Goal-oriented Document-grounded Dialogue (DGD) is used for retrieving specific domain documents, assisting users in document content retrieval, question answering, and document management. Existing methods typically employ keyword extraction and vector space models to understand the content of documents, identify the intent of questions, and generate answers based on the capabilities of generation models. However, challenges remain in semantic understanding, long text processing, and context understanding.

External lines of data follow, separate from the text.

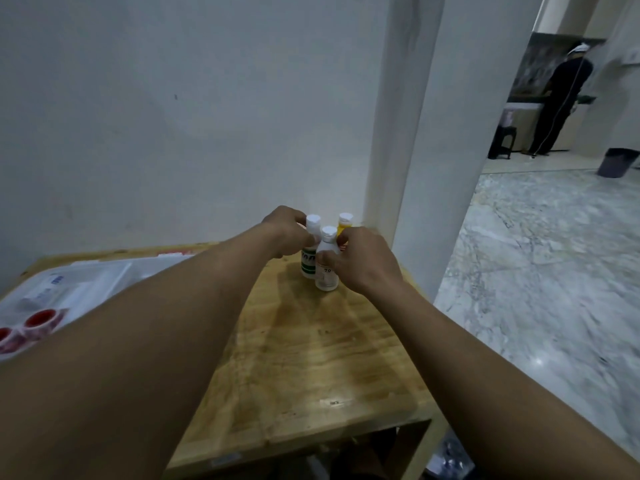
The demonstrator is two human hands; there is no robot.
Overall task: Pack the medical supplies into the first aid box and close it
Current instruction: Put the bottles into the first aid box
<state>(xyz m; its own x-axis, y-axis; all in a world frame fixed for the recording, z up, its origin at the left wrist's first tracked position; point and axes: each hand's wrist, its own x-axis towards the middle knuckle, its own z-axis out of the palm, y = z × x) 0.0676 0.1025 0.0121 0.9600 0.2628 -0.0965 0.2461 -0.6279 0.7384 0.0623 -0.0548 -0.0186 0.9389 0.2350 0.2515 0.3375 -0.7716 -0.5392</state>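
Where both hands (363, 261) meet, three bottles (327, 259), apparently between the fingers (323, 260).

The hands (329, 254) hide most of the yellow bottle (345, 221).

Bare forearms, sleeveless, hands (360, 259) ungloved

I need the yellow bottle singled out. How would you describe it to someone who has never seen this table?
On the wooden table, look to the far edge by the white wall, where both hands close around three small upright bottles. The yellow bottle stands rearmost on the right, mostly hidden by the right hand. Its body is yellow; the other two are white.
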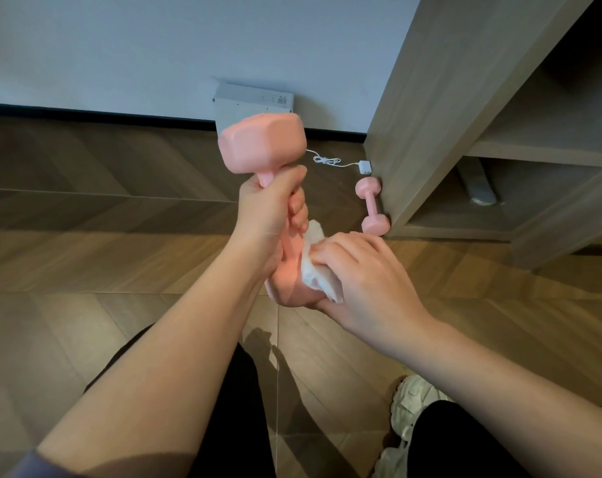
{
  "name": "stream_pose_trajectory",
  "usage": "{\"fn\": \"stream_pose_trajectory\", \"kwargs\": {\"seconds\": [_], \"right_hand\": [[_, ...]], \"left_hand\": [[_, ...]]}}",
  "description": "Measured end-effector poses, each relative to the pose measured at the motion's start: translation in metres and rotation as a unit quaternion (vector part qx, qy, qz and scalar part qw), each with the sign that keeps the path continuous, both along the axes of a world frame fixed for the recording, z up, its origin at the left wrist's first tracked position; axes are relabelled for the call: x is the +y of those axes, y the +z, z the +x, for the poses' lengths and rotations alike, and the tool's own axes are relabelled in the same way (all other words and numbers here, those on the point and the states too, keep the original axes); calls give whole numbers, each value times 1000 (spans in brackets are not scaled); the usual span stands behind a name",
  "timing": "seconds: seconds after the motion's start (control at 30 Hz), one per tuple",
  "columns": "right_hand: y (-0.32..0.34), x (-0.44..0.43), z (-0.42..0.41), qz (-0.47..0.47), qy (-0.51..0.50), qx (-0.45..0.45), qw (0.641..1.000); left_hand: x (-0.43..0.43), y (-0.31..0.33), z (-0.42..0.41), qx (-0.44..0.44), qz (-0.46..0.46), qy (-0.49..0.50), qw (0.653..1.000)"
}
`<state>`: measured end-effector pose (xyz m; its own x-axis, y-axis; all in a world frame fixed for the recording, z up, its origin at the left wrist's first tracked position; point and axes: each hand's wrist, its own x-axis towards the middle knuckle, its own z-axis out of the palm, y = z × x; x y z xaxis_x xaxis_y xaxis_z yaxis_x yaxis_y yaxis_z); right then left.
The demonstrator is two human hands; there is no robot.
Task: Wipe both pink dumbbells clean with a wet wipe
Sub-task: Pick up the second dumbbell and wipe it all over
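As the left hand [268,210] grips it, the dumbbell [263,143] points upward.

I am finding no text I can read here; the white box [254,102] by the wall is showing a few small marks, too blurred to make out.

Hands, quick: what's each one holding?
Left hand: grips the pink dumbbell by its handle.
Right hand: holds the wet wipe against that dumbbell's lower end.

Dumbbell [372,207] on the floor [85,263], against the shelf unit [430,115]
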<state>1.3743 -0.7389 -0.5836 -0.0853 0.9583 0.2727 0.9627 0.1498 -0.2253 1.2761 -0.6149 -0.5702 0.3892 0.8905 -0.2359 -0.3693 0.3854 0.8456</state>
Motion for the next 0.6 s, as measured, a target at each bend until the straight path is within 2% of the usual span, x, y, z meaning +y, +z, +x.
{"fn": "stream_pose_trajectory", "kwargs": {"seconds": [0.07, 0.2, 0.27, 0.33, 0.4, 0.53, 0.6], "right_hand": [[0, 2, 0, -13, 0, -7, 1000], [5, 7, 7, -117, -3, -65, 991], [5, 7, 7, -105, 3, -70, 992], [3, 5, 6, -42, -5, -42, 998], [0, 3, 6, -18, -13, -37, 999], [-6, 4, 6, -87, -43, -71, 993], [-2, 10, 8, -97, -39, -35, 994]], "left_hand": [[1, 0, 0, 5, -1, 6, 1000], [-4, -1, 7, 11, 13, 5, 1000], [-5, -2, 10, 21, 11, 13, 1000], [-3, -3, 10, 30, 3, 25, 999], [-1, -4, 9, 33, -6, 45, 998], [-3, -5, 17, 30, -20, 55, 998], [-2, -6, 17, -3, -20, 6, 1000]]}}
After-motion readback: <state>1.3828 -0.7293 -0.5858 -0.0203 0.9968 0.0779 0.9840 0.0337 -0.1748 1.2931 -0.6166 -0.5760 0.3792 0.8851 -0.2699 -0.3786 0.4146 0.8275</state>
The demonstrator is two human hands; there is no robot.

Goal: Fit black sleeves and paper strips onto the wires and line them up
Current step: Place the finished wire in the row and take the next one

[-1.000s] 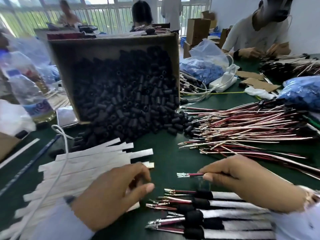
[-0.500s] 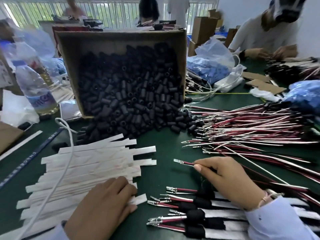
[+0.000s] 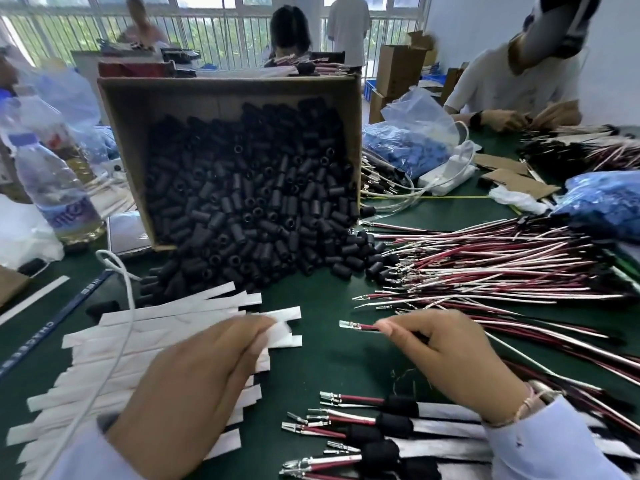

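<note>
Wire [image 3: 367, 328], red with a metal terminal pointing left, sits pinched between the thumb and forefinger of the right hand [image 3: 450, 355], over the middle of the green bench [image 3: 322, 368]. The left hand [image 3: 194, 382] lies on the fanned paper strips [image 3: 156, 320]. Its fingers are curled and, though motion-blurred, seem to pinch the end of one paper strip [image 3: 282, 332].

The only bare bench is the patch between the two hands, running far toward the spill of black sleeves [image 3: 249, 220]. It is edged on the left by the strip ends, on the right by the loose wires [image 3: 485, 271], and on the near side by the finished row [image 3: 363, 431] of sleeved, paper-wrapped wires.

The sleeves pour from a tipped cardboard box [image 3: 121, 133] that blocks the far side. A white cord [image 3: 119, 306] crosses the strips. Bags of blue parts [image 3: 408, 147] and a white adapter [image 3: 446, 171] lie far right.

A water bottle [image 3: 52, 181] stands far left; its blue label is too blurred to read. A dark blue band [image 3: 52, 327] on the left carries white letters, also illegible.
</note>
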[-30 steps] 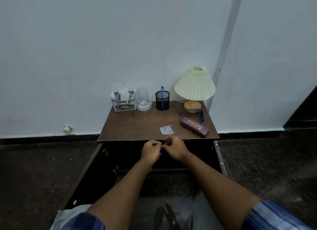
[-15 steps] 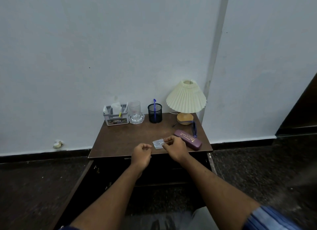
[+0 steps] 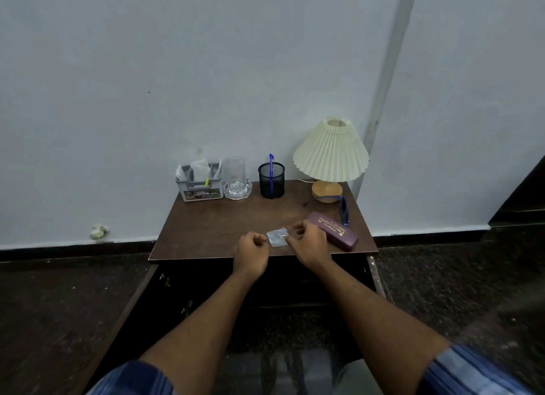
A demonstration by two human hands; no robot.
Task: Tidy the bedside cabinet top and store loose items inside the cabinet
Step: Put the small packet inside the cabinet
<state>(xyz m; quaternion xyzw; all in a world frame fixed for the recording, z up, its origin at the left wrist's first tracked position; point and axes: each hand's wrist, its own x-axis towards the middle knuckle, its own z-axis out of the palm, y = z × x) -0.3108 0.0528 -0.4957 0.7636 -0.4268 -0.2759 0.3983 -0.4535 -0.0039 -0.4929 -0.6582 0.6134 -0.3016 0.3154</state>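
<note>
A small silvery packet [image 3: 276, 239] lies flat near the front of the brown cabinet top [image 3: 212, 226]. My right hand [image 3: 308, 244] pinches the packet's right edge with curled fingers. My left hand [image 3: 250, 253] is a loose fist beside the packet's left edge, holding nothing that I can see. Just right of my right hand lies a purple glasses case [image 3: 333, 231], and blue glasses [image 3: 343, 210] lie behind it. The cabinet below stands open and its inside is dark.
Along the back stand a grey organiser [image 3: 200, 188], a glass mug on a glass dish [image 3: 236, 182], a black mesh pen holder [image 3: 272, 182] with a blue pen, and a pleated lamp [image 3: 330, 155]. The open left door [image 3: 132, 306] juts forward. The wall is close behind.
Both hands rose from the cabinet's front edge onto the top. The right hand reached the packet and the left came beside it. The view shifted.
</note>
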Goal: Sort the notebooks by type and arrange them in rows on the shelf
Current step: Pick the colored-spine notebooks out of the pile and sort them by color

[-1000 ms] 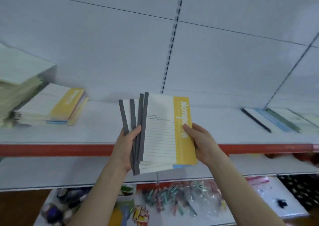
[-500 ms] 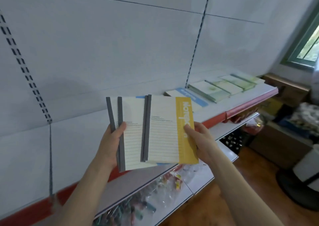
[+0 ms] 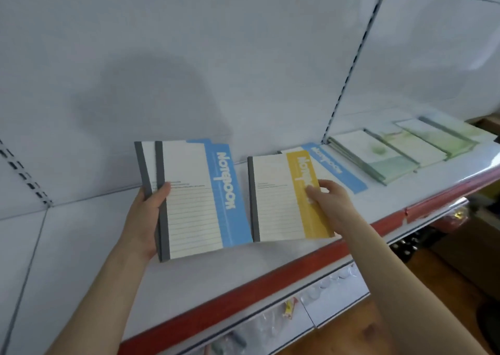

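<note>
My left hand (image 3: 147, 214) grips a small stack of notebooks by their grey spines; the top one is a blue-banded notebook (image 3: 200, 197). My right hand (image 3: 328, 200) holds a yellow-banded notebook (image 3: 284, 197) by its yellow edge, apart from the stack and just above the white shelf (image 3: 216, 281). Behind it a blue-banded notebook (image 3: 338, 170) lies flat on the shelf. Further right, green-patterned notebooks (image 3: 378, 157) lie in a row of overlapping piles.
The shelf has a red front edge (image 3: 270, 279) and a white back panel with slotted uprights (image 3: 349, 73). A lower shelf (image 3: 284, 325) holds plastic-wrapped small goods. Boxes and a wooden floor show at the far right.
My right hand has pulled the yellow-banded notebook off the stack to the right, uncovering the blue-banded one on top. The view has swung right along the shelf.
</note>
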A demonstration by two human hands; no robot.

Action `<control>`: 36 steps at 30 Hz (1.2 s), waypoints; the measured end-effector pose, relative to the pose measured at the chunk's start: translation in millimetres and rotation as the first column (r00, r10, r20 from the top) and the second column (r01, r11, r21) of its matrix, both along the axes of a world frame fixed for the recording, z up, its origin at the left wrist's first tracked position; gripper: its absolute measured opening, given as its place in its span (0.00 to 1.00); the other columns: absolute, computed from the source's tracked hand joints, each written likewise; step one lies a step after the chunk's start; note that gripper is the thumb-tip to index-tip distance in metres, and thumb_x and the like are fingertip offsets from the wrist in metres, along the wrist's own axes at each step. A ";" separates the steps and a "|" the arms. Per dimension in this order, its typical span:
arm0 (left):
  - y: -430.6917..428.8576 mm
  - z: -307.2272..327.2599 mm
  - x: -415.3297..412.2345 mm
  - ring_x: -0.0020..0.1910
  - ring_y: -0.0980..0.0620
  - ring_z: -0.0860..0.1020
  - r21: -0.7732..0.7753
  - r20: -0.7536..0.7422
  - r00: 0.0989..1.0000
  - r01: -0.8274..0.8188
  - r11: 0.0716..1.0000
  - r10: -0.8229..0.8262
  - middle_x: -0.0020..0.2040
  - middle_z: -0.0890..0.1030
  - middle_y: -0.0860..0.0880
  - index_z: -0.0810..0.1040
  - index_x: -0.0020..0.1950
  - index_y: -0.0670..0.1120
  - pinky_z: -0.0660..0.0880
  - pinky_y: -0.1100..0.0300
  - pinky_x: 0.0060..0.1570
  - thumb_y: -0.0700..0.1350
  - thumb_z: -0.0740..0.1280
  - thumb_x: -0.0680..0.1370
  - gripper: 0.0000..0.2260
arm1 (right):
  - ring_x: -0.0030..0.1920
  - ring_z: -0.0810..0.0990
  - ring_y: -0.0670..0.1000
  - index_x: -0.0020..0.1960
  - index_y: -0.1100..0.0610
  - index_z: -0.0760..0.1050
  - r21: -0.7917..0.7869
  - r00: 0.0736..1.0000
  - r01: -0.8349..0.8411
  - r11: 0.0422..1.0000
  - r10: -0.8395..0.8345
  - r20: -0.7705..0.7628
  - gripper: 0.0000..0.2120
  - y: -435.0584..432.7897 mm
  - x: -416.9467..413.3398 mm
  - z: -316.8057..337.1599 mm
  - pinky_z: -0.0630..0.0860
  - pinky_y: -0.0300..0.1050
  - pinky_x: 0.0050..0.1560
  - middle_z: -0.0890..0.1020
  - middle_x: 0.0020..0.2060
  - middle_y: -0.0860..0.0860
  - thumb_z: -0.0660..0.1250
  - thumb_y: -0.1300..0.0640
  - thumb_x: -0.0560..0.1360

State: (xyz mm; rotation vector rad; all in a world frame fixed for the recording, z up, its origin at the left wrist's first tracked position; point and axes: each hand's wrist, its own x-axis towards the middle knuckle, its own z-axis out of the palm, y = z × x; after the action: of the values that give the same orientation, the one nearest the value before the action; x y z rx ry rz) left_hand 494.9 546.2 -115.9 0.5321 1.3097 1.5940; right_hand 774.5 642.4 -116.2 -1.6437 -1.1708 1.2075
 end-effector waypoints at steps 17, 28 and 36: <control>13.4 -14.2 71.5 0.42 0.53 0.81 -0.011 0.081 0.910 -0.407 0.913 0.406 0.48 0.82 0.48 0.74 0.63 0.45 0.78 0.63 0.30 0.45 0.64 0.77 0.14 | 0.38 0.75 0.52 0.48 0.60 0.75 -0.044 0.860 -0.436 0.899 0.430 0.275 0.06 95.7 -21.9 -27.0 0.69 0.40 0.34 0.78 0.40 0.54 0.62 0.60 0.75; 22.5 -2.7 80.8 0.41 0.53 0.82 0.021 0.060 0.939 -0.340 0.940 0.339 0.47 0.82 0.48 0.74 0.63 0.44 0.77 0.61 0.33 0.44 0.64 0.78 0.14 | 0.50 0.73 0.52 0.66 0.61 0.66 -0.015 0.913 -0.355 0.935 0.350 0.208 0.18 84.8 -24.9 -25.1 0.68 0.42 0.47 0.75 0.59 0.56 0.61 0.62 0.77; 29.1 -2.2 91.1 0.36 0.53 0.82 0.015 0.050 0.957 -0.286 0.958 0.285 0.41 0.83 0.50 0.76 0.55 0.48 0.76 0.60 0.31 0.45 0.64 0.77 0.07 | 0.48 0.77 0.57 0.57 0.66 0.73 -0.007 0.903 -0.349 0.937 0.338 0.265 0.11 80.8 -26.3 -26.0 0.72 0.45 0.44 0.78 0.49 0.62 0.61 0.64 0.76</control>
State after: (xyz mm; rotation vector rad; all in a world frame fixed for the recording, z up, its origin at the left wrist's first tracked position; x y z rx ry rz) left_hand 585.9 575.3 -118.1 0.3247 1.3819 1.8475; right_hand 748.2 723.3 -142.2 -1.6467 -1.6989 1.1889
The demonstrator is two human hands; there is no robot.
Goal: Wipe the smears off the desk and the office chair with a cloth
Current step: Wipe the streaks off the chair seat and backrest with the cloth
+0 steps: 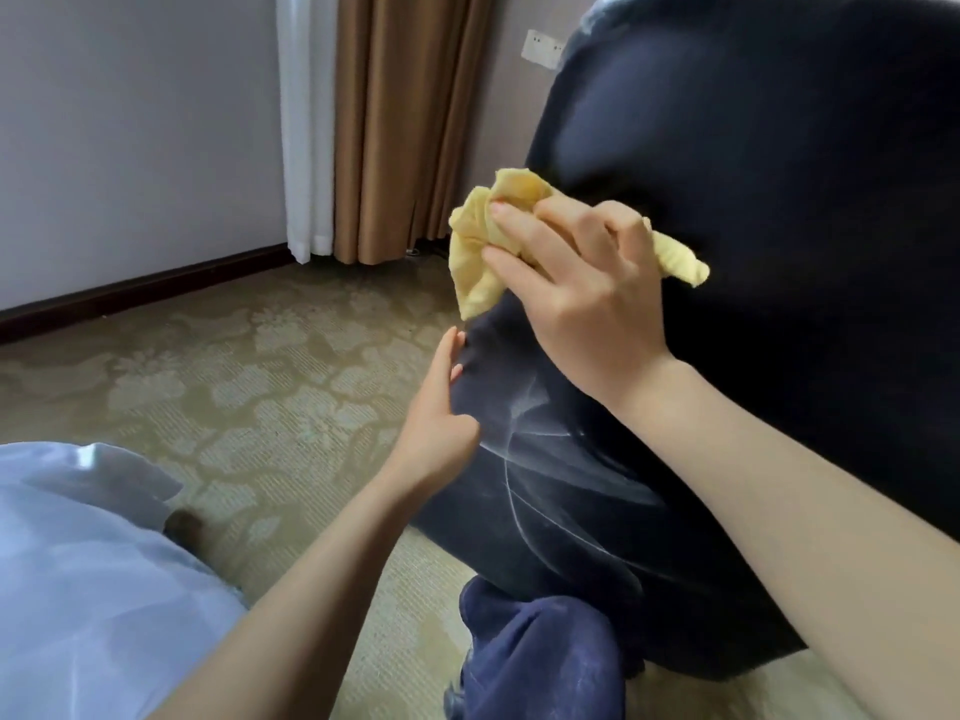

The emergence of Large Language Models (LLMs) has brought new capabilities in context learning and step-by-step reasoning. These models, combined with Retrieval Augmented Generation(RAG) methods, have made significant breakthroughs in text comprehension, intent detection, language organization, offering exciting prospects for DGD research. However, the “hallucination” issue arising from LLMs requires complementary methods to ensure the credibility of their outputs. In this paper we propose a goal-oriented document-grounded dialogue approach based on evidence generation using LLMs. It designs and implements methods for document content retrieval & reranking, fine-tuning and inference, and evidence generation. Through experiments, the method of combining LLMs with vector space model, or with key information matching technique is used as a comparison, the accuracy of the proposed method is improved by 21.91% and 12.81%, while the comprehensiveness is increased by 10.89% and 69.83%, coherence is enhanced by 38.98% and 53.27%, and completeness is boosted by 16.13% and 36.97%, respectively, on average. Additional, ablation analysis conducted reveals that the evidence generation method also contributes significantly to the comprehensiveness and completeness.

查看原文本刊更多论文

基于证据生成的以目标为导向、以文件为基础的对话

面向目标的文档基础对话（DGD）用于检索特定领域的文档，协助用户进行文档内容检索、问题解答和文档管理。现有方法通常采用关键词提取和向量空间模型来理解文档内容、识别问题的意图，并根据生成模型的能力生成答案。然而，在语义理解、长文本处理和上下文理解方面仍然存在挑战。大型语言模型（LLM）的出现为上下文学习和逐步推理带来了新的能力。这些模型与检索增强生成（RAG）方法相结合，在文本理解、意图检测和语言组织方面取得了重大突破，为 DGD 研究提供了令人振奋的前景。然而，LLMs 产生的 "幻觉 "问题需要补充方法来确保其输出结果的可信度。在本文中，我们提出了一种基于使用 LLMs 生成证据的目标导向文档基础对话方法。它设计并实现了文档内容检索&；重排、微调和推理以及证据生成的方法。通过实验，将 LLMs 与向量空间模型或与关键信息匹配技术相结合的方法进行比较，发现所提方法的准确率分别提高了 21.91% 和 12.81%，全面性分别提高了 10.89% 和 69.83%，一致性分别提高了 38.98% 和 53.27%，完整性平均提高了 16.13% 和 36.97%。此外，进行的消融分析表明，证据生成方法对全面性和完整性也有显著的促进作用。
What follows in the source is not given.